TL;DR notes from articles I read today.
Improving incident retrospectives
- Incidents retrospectives are an integral part of any good engineering culture.
- Often, too much focus is on triggers for the incident. The retrospective should instead review the timeline of incidents, remediation items and find owners for the remediation items.
- Retrospectives should be used as an opportunity for deeper analysis into systems (both people and technical) and assumptions that underlie these systems.
- Finding remediation items should be decoupled from the retrospective process. It helps participants to be free in conducting a deeper investigation as they are unburdened from finding any shallow explanations quickly.
- It’s a good practice to lighten up the retrospective template you are using because any template will be unequipped to capture unique characteristics of varied incidents. Also, sticking rigidly to a template means limits open-ended questions that can be quite useful in evolving your systems in the right direction.
Full post here, 6 mins read
The 3 myths of observability
- Myth #1 is that you will experience fewer incidents if you implement an observability strategy - Just implementing a strategy has no impact on the number of event occurrences but having it in place means that when a problem arises, you will have enough telemetry data to quickly solve it.
- Myth #2 is that getting an observability tool is a good strategy - Having an observability platform is not sufficient on its own. Unless observability becomes core to your engineering efforts your company culture, no tool can help.

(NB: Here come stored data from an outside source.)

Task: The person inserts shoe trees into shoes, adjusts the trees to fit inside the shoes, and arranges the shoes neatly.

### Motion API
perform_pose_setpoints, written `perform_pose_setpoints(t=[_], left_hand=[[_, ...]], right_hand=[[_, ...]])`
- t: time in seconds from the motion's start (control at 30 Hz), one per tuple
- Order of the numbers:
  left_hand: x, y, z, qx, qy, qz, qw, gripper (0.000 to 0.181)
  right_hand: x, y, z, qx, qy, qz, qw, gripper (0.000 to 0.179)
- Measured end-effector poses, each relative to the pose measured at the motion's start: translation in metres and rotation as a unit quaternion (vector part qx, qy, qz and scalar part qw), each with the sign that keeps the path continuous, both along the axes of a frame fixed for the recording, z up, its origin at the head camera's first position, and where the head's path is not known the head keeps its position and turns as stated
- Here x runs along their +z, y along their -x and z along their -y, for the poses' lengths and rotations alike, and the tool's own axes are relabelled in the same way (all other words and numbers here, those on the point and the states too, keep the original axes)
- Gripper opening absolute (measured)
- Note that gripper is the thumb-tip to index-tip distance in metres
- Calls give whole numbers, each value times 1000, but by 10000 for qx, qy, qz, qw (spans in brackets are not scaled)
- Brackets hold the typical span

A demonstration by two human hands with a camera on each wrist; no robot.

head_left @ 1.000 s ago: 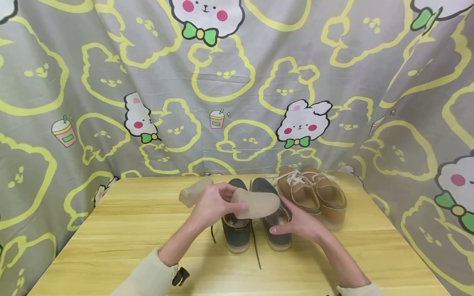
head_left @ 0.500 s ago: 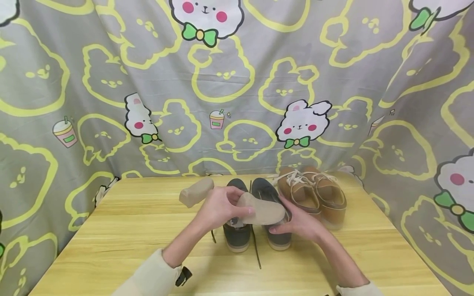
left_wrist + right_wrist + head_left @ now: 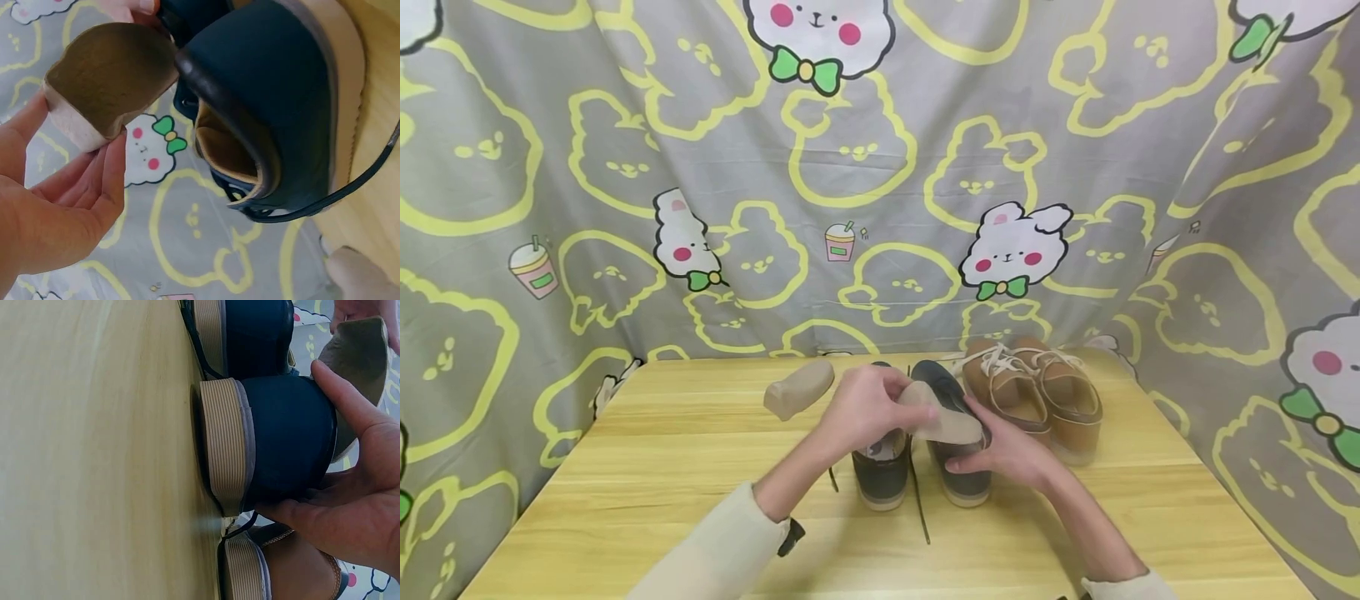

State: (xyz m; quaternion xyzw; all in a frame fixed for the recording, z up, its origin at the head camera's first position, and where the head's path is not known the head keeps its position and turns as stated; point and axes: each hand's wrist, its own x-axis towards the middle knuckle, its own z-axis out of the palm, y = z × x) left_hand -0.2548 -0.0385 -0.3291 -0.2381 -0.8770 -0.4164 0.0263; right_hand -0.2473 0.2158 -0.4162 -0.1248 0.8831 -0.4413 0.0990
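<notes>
My left hand point(image 3: 867, 406) pinches the end of a beige moulded-pulp shoe insert point(image 3: 953, 426) between thumb and fingers. In the left wrist view it appears as a hollow shell point(image 3: 112, 72) with a thin rim. The insert is tilted above the opening of the right navy shoe point(image 3: 967, 490), its far end near my right hand point(image 3: 1021, 457). That hand grips the shoe around its heel, with the thumb on one side and fingers on the other, as the right wrist view confirms. Beside it stands the left navy shoe point(image 3: 881, 485), partly hidden by my left hand.
A second beige insert point(image 3: 801, 390) lies on the wooden table point(image 3: 685, 467) at the left. Two brown shoes point(image 3: 1067, 396) with white laces stand to the right of the navy pair. A dark lace point(image 3: 919, 500) trails between the navy shoes. A patterned curtain point(image 3: 895, 167) encloses the table.
My left hand has moved right with the insert, bringing it over the right navy shoe's opening and turning its far end downward. My right hand stays on the shoe's heel.
</notes>
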Motion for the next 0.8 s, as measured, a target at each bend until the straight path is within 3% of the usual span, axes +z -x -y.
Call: perform_pose_setpoints(t=[0.17, 0.4, 0.6, 0.7, 0.8], left_hand=[[10, 1, -14, -82, 618, -436, 9971, 50], [18, 1, -27, -179, 1236, -586, 9904, 60], [11, 6, -35, -64, 1253, -330, 9915, 45], [8, 9, -40, -177, 1100, -358, 9931, 36], [5, 12, -47, -317, 1104, -430, 9924, 38]], right_hand=[[-2, 1, 1, 64, 83, -8, 9999, 118], [-2, 1, 2, 50, 68, 36, 10000, 119], [-3, 0, 1, 100, 196, -53, 9997, 110], [-3, -1, 1, 174, 346, -90, 9992, 100], [-3, -2, 1, 125, 404, -101, 9991, 94]])
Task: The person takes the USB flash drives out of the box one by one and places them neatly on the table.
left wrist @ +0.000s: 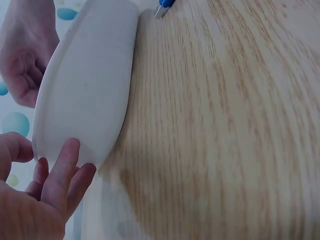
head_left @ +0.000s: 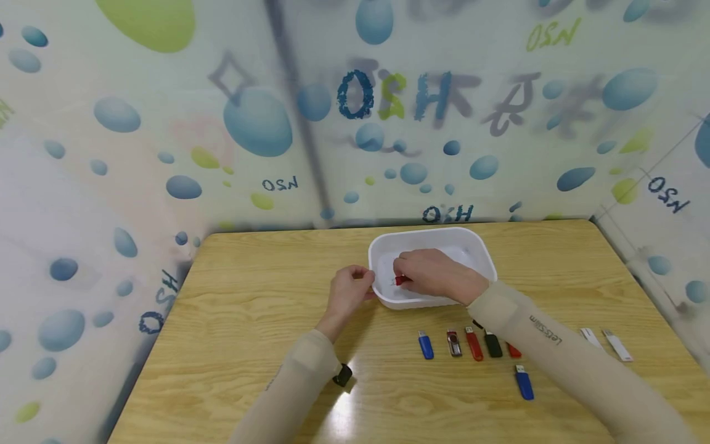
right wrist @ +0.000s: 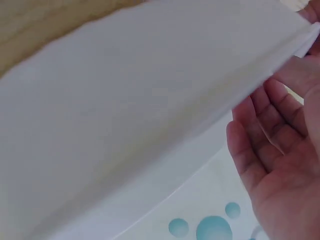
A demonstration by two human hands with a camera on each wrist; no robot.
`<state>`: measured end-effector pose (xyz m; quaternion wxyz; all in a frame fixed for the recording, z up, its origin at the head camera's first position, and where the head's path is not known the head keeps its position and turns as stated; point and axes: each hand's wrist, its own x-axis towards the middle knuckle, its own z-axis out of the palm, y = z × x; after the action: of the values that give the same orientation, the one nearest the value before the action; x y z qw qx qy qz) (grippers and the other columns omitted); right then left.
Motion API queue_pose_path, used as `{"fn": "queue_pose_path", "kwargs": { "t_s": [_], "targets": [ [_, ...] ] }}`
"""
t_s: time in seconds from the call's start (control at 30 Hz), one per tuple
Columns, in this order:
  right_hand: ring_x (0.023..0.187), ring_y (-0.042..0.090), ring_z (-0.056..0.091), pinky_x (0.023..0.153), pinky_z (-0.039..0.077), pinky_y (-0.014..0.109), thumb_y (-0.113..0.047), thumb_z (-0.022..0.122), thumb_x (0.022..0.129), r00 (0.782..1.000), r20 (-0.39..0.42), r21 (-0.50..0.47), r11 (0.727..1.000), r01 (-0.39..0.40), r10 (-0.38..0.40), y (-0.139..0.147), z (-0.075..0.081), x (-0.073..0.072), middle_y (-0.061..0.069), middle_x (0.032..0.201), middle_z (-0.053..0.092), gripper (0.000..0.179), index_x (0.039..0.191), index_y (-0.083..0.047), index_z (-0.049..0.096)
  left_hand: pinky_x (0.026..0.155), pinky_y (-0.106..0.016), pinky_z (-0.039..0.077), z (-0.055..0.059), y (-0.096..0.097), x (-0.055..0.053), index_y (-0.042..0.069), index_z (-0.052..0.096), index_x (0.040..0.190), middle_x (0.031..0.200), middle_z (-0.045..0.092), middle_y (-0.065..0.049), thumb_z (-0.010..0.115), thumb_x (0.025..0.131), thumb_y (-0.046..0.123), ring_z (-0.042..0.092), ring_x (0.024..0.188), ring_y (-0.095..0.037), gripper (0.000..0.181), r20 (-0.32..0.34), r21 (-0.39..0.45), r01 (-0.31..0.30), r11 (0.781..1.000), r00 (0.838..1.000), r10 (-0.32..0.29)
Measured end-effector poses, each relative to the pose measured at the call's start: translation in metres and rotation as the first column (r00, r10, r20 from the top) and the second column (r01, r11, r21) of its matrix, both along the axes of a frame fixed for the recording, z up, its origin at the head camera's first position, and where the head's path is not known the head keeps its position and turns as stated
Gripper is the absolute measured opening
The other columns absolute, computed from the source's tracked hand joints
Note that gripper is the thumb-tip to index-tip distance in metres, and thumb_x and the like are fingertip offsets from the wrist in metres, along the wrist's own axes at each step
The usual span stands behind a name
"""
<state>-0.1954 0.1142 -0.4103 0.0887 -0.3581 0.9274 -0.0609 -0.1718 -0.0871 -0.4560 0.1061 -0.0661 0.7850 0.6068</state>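
A white plastic basin stands near the back of the wooden table. My left hand pinches its left rim; the left wrist view shows the thumb at the rim and the fingers against the outer wall. Inside the basin, at its left part, my right hand holds a red USB flash drive, its metal plug pointing left. Much of that drive is hidden by the fingers. The basin wall hides it in the right wrist view, where the right palm shows.
In front of the basin lie a blue USB stick, a dark red one with a silver cover, a red one, a black one and another blue one. White sticks lie right of the right forearm, which partly covers another red stick.
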Motion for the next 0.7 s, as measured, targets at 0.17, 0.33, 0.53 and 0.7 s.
{"fn": "queue_pose_path", "kwargs": {
  "t_s": [0.17,0.33,0.53,0.7],
  "targets": [
    [0.071,0.012,0.051,0.067,0.049,0.025,-0.022,0.079,0.093,0.998,-0.001,-0.039,0.997,0.061,-0.061,0.013,0.006,0.016,-0.007,0.079,0.056,0.015,0.093,-0.016,0.066,0.072,-0.032,0.066,0.001,0.001,0.001,-0.008,0.067,0.112,0.111,0.067,-0.02,0.062,0.1,0.013,0.073,0.082,-0.025,0.025,-0.007,0.007,-0.008,1.0,1.0,0.008],
    [0.072,0.011,0.053,0.068,0.052,0.025,-0.023,0.081,0.092,0.987,-0.008,-0.089,0.984,0.157,-0.158,0.029,0.01,0.034,-0.006,0.084,0.062,0.017,0.097,-0.013,0.069,0.071,-0.031,0.066,0.001,0.0,0.001,-0.009,0.066,0.111,0.11,0.067,-0.02,0.063,0.1,0.012,0.074,0.081,-0.025,0.024,-0.012,0.021,-0.013,1.0,1.0,0.013],
    [0.07,0.01,0.052,0.065,0.052,0.025,-0.024,0.082,0.091,0.974,-0.014,-0.141,0.965,0.222,-0.226,0.049,0.016,0.053,-0.006,0.084,0.062,0.017,0.095,-0.012,0.07,0.071,-0.031,0.066,0.001,-0.001,0.001,-0.008,0.066,0.112,0.11,0.067,-0.02,0.063,0.1,0.013,0.074,0.083,-0.026,0.025,-0.004,0.02,-0.016,1.0,1.0,0.016],
    [0.072,0.011,0.054,0.065,0.056,0.027,-0.023,0.083,0.09,0.961,-0.049,-0.149,0.953,0.262,-0.272,0.062,0.019,0.068,-0.003,0.084,0.063,0.021,0.099,-0.009,0.071,0.071,-0.031,0.066,0.0,0.0,0.001,-0.008,0.066,0.112,0.11,0.067,-0.021,0.063,0.1,0.013,0.074,0.082,-0.025,0.025,-0.005,0.017,-0.008,1.0,1.0,0.008]
  ]
}}
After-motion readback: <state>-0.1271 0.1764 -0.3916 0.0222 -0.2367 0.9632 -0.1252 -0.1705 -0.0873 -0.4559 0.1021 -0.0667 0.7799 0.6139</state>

- Myth #3 is that implementing observability is cheap. As observability is a core part of any modern tech infrastructure, you should think of your observability budget as a percentage of your overall infrastructure budget. The value derived from a good observability program in terms of efficiency, speed, and customer satisfaction surpasses the costs it incurs.
Full post here, 4 mins read
Sampling in observability
- You can use sampling APIs by way of instrumentation libraries that let you set sampling strategies or rates. For ex, Go’s runtime.setCPUProfileRate, which lets you set CPU profiling rate.
- Subcomponents of a system may need different sampling strategies, and the decision can be quite subjective: for a low-traffic background job, you might sample every task but for a handler with low latency tolerance, you may need to aggressively downsample if traffic is high, or you might sample only when certain conditions are met.
- Consider making the sampling strategy dynamically configurable, as this can be useful for troubleshooting.
- If collected data tracks a system end to end and the collection spans more than one process, like distributed traces or events, you might want to propagate the sampling decision from parent to child process through the header passed down.
- If collecting data is inexpensive but transferring or storage are, you can collect 100% of the data and apply a filter later to minimize while preserving diversity in the sample, retaining edge cases specifically for debugging.
- Never trust a sampling decision propagated from an external source; it could be a DOS attack.